Por: Gerald Rodríguez Noriega

Dicen que tenía 16 años, que estaba cursando el último año en la escuela, y que tratando de ejercitar la tan dura y elegante gramática española, decidió jugarse con la gramática en contra de ella, a su estilo, y no el del profesor. Martin Adán (Rafael de la Fuente Benavides) se cansó de jugar sin darse cuenta lo que había hecho, creando así este objeto, esta forma clara, indefinida y hermosa que lo llamó La casa de cartón (1928) generando gran interés de culto por el renovado lenguaje, entre  las fronteras de la estampa y lo poético, dando un nuevo rumbo a la literatura de entonces.

Fue José Carlos Mariátegui quien lo descubrió, y su ojo de gran lector no se equivocó al decidir apostar por aquella nueva y rara manera de escribir. El objeto, La casa de cartón, pues más allá del tema dulzón propio de un adolecente, su nostalgia, sus recuerdos, cristaliza el lenguaje brutal, el lenguaje de la inconformidad, el lenguaje de la rebelión, el lenguaje de lo no establecido, el lenguaje de la vanguardia, que un niño nos puso en frente para recordarnos que después de Trilce (1922), el lenguaje debería ser siempre el aspecto principal, junto al sentido de la vida y del espíritu poético, lo que lleve al arte a la cumbre más alta. Su acento delator de sacristán, y su gusto parsimonioso, traspasando la epidermis de la mediocridad, salvándose como poeta, disloca el lenguaje a su mayor comodidad, desde la incomodidad de los protectores del lenguaje.      
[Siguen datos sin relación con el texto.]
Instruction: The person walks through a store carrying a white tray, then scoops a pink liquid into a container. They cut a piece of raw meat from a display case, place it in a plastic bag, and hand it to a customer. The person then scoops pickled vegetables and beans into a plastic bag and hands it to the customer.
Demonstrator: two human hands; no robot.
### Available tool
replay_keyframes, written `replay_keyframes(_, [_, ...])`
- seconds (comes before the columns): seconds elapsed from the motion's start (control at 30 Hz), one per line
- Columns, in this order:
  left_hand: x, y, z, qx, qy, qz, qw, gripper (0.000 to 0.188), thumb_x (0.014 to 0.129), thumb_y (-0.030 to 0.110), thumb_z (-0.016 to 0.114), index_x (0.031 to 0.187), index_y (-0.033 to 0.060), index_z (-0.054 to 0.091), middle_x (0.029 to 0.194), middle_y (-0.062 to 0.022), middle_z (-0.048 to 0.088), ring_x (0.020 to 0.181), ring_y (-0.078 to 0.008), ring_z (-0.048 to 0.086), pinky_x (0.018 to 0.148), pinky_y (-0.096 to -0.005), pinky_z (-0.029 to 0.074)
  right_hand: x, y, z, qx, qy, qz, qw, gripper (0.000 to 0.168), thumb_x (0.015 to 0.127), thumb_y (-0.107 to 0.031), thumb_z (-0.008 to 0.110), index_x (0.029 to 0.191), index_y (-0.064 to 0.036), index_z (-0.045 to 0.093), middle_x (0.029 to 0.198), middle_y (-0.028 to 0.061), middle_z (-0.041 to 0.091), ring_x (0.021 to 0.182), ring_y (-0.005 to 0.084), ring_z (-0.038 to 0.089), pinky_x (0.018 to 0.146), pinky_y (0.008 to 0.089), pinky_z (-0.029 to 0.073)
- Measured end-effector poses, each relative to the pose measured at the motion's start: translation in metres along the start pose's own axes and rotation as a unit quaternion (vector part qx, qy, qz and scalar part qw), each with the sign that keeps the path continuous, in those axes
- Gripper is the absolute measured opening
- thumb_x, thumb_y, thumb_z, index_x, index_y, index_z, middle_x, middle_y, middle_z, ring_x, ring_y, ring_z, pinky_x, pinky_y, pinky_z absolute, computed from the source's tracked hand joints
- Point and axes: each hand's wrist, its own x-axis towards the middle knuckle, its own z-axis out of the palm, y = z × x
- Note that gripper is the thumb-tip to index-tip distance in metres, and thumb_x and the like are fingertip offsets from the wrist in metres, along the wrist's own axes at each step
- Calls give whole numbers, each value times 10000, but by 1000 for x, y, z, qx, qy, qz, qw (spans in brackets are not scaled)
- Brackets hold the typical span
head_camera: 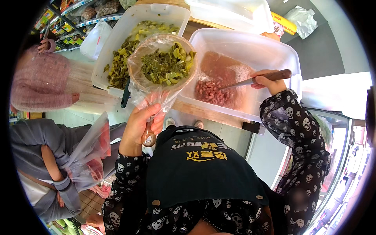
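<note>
My left hand grips the wooden handle of a round, wood-rimmed scoop lined with a clear plastic bag. Chopped pickled greens lie in the bag. Under and behind the scoop, a translucent plastic bin holds more greens in liquid. My right hand is closed around the wooden handle of a metal utensil. Its lower end dips among reddish beans or nuts in cloudy pink liquid, inside a second translucent bin; the submerged end is hidden.
A green handle hangs at the greens bin's edge. Behind stands another plastic bin. Wooden table edge runs before me. At left are a person in pink and a person in grey with plastic bags. A glass-sided case is at right.
</note>
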Motion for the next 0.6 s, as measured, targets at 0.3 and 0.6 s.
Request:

Este año se cumple 90 años de que José Carlos Mariátegui decidió apostar por el quien sería una de los más grandes poetas que tiene la literatura de vanguardia peruana, con su primera obra La casa de cartón, ese libro de la vanguardia de la decadencia, de la Lima que nadie sueña, que Martín lo veía, raptando el verbo gitano a cada paso de su sueño, el libro rompe articulaciones artísticas para lucir sin esas piruetas del lenguaje que nunca es arte.  Su buen gusto siempre nos pone en alerta con lo que dice, siempre cuando Ramón tiene ese desvarío, cuando el sexo asoma urgente en el adolescente, con desafecto a ese lenguaje duro y plebeyo. Martín, después de crecer con Eguren, se emancipa de él, haciendo de La casa de cartón una sangre auténtica en el cuerpo de la literatura peruana, sin agonías de vocablos, mientras se convierta en juguete de niños rebeldes y en rabietas de padres enfermos de pudor.
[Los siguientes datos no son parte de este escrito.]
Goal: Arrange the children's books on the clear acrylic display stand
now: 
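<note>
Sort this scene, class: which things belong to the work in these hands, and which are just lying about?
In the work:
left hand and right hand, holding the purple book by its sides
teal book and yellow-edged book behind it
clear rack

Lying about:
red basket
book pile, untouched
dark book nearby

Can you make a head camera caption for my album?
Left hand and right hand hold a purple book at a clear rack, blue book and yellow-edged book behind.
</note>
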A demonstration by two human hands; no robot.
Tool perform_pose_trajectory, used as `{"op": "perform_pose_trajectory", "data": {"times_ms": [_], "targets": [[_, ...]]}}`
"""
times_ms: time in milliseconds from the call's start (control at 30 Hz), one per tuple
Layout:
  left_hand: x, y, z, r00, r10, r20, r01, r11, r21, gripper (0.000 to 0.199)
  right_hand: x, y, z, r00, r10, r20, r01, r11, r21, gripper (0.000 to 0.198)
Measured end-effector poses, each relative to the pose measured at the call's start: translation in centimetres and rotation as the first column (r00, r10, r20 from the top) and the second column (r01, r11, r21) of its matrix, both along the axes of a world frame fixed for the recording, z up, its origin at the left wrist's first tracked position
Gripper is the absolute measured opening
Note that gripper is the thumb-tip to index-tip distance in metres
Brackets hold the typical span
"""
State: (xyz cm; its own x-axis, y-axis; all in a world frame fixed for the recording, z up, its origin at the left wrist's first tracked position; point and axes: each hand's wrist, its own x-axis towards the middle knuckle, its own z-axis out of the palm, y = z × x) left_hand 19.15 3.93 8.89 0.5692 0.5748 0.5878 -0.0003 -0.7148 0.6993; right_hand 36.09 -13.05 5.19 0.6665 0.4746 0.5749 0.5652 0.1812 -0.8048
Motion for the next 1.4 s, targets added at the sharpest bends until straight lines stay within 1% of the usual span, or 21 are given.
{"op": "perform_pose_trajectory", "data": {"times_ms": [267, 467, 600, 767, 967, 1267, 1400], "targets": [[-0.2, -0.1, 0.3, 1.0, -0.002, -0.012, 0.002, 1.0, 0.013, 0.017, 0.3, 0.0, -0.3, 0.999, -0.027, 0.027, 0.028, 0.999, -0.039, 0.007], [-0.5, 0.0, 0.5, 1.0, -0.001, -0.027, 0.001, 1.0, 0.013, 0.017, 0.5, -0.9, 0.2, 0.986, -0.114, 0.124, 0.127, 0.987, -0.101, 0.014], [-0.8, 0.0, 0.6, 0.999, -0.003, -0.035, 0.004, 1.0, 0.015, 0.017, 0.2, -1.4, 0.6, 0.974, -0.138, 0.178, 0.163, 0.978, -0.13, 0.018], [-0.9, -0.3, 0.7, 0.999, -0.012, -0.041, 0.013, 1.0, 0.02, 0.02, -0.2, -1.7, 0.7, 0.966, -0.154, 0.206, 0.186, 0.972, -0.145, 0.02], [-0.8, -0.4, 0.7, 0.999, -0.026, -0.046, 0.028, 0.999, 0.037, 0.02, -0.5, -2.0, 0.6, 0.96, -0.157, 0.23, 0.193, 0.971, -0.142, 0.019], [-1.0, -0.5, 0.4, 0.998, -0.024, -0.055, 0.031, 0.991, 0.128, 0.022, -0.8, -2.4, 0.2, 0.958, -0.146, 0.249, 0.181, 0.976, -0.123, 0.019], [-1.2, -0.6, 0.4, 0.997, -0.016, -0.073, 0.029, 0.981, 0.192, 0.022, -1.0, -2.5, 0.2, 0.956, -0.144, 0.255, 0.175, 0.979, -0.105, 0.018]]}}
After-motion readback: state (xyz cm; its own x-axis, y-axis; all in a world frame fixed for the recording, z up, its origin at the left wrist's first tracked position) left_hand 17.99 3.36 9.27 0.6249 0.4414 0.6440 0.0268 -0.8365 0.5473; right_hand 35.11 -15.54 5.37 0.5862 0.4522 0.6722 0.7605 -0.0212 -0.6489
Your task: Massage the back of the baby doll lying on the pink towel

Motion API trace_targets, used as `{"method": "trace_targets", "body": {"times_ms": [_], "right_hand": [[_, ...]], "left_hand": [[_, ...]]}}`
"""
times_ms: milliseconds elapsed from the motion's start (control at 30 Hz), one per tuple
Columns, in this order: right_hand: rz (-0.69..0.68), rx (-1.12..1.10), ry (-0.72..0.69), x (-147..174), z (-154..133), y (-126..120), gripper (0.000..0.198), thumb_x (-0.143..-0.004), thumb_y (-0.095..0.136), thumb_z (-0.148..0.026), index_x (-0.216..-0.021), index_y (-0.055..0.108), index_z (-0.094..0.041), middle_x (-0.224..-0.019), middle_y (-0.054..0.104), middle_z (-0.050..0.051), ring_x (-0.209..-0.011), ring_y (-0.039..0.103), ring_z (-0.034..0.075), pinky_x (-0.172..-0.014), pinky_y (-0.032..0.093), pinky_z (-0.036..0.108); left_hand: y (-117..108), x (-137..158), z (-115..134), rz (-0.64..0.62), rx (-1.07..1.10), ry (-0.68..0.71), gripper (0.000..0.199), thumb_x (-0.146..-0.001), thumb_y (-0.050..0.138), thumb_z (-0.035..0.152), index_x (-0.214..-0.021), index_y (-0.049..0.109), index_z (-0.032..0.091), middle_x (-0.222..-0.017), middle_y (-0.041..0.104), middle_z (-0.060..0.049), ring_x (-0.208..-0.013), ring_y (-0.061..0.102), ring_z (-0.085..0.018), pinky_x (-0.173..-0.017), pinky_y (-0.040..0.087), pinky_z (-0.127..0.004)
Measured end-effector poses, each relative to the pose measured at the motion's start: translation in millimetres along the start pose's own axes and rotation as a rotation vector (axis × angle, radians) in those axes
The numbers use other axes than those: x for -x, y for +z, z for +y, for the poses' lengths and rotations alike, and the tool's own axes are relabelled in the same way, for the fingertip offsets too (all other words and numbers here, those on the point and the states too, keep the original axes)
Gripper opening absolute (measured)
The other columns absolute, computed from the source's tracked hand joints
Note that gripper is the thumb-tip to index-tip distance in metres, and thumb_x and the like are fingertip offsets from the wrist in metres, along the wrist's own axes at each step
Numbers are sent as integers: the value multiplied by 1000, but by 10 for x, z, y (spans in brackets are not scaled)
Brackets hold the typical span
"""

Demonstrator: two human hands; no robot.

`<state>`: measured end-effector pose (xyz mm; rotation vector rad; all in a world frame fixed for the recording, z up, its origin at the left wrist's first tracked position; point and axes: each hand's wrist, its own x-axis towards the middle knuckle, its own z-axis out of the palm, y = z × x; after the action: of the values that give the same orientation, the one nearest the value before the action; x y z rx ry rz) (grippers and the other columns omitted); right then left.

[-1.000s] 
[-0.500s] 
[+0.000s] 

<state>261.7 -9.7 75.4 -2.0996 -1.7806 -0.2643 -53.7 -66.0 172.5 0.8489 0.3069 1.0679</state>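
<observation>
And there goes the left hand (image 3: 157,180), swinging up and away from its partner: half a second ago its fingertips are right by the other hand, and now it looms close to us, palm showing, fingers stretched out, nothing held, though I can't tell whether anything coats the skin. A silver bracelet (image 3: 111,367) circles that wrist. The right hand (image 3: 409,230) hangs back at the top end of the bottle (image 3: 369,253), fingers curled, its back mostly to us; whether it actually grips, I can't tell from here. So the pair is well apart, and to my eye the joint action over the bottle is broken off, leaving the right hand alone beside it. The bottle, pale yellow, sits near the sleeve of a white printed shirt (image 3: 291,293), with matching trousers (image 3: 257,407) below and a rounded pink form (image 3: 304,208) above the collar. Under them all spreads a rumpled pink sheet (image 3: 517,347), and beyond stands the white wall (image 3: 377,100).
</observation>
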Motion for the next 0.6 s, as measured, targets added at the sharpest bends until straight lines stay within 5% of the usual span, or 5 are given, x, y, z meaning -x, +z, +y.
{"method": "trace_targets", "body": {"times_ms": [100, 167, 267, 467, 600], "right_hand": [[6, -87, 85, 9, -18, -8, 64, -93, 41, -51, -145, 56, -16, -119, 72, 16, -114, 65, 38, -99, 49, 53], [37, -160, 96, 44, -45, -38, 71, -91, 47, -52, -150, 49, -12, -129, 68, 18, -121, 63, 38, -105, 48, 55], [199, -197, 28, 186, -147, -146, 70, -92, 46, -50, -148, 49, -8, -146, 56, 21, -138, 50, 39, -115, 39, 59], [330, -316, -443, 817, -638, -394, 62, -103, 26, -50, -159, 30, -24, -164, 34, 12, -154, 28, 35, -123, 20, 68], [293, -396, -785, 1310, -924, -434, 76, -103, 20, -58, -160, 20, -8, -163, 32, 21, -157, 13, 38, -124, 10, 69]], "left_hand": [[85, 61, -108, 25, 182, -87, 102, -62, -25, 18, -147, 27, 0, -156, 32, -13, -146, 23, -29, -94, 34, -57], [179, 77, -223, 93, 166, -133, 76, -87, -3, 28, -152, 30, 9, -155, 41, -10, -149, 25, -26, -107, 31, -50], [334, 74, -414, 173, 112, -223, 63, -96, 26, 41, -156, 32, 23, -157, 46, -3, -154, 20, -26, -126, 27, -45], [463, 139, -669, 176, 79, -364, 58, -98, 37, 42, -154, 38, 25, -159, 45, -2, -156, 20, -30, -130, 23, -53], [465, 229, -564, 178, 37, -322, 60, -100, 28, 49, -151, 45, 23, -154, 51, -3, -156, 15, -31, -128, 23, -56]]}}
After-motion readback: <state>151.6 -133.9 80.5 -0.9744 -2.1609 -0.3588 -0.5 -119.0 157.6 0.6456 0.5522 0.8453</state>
90 años, Martín Adán, y el lector hasta ahora no se deja estafar, siempre con tu herejía al frente, irrespetuoso de cosas que perdieron su respeto, de eso que hablas, Martín Adán, expresando la decadencia de un país civilista que solo muestra la vida plástica de Barranco, de la tía de Ramón, de los amores con uñas negras, de la muchacha más fea, con un amor vasto y oscuro. Su obra es clásica de la vanguardia, con ese insatisfecho hombre quien lo concibió, siendo su único vicio la disciplina, el buen gusto y la buena poesía de Cocteau y Radiguet, generando en su desorden poético, un orden verdadero. 90 años, don Martin Adán, y aún recuerdo a ese primer amor que tuve a los 15, que no solo tenía las uñas sucias, sino también hasta los calzones.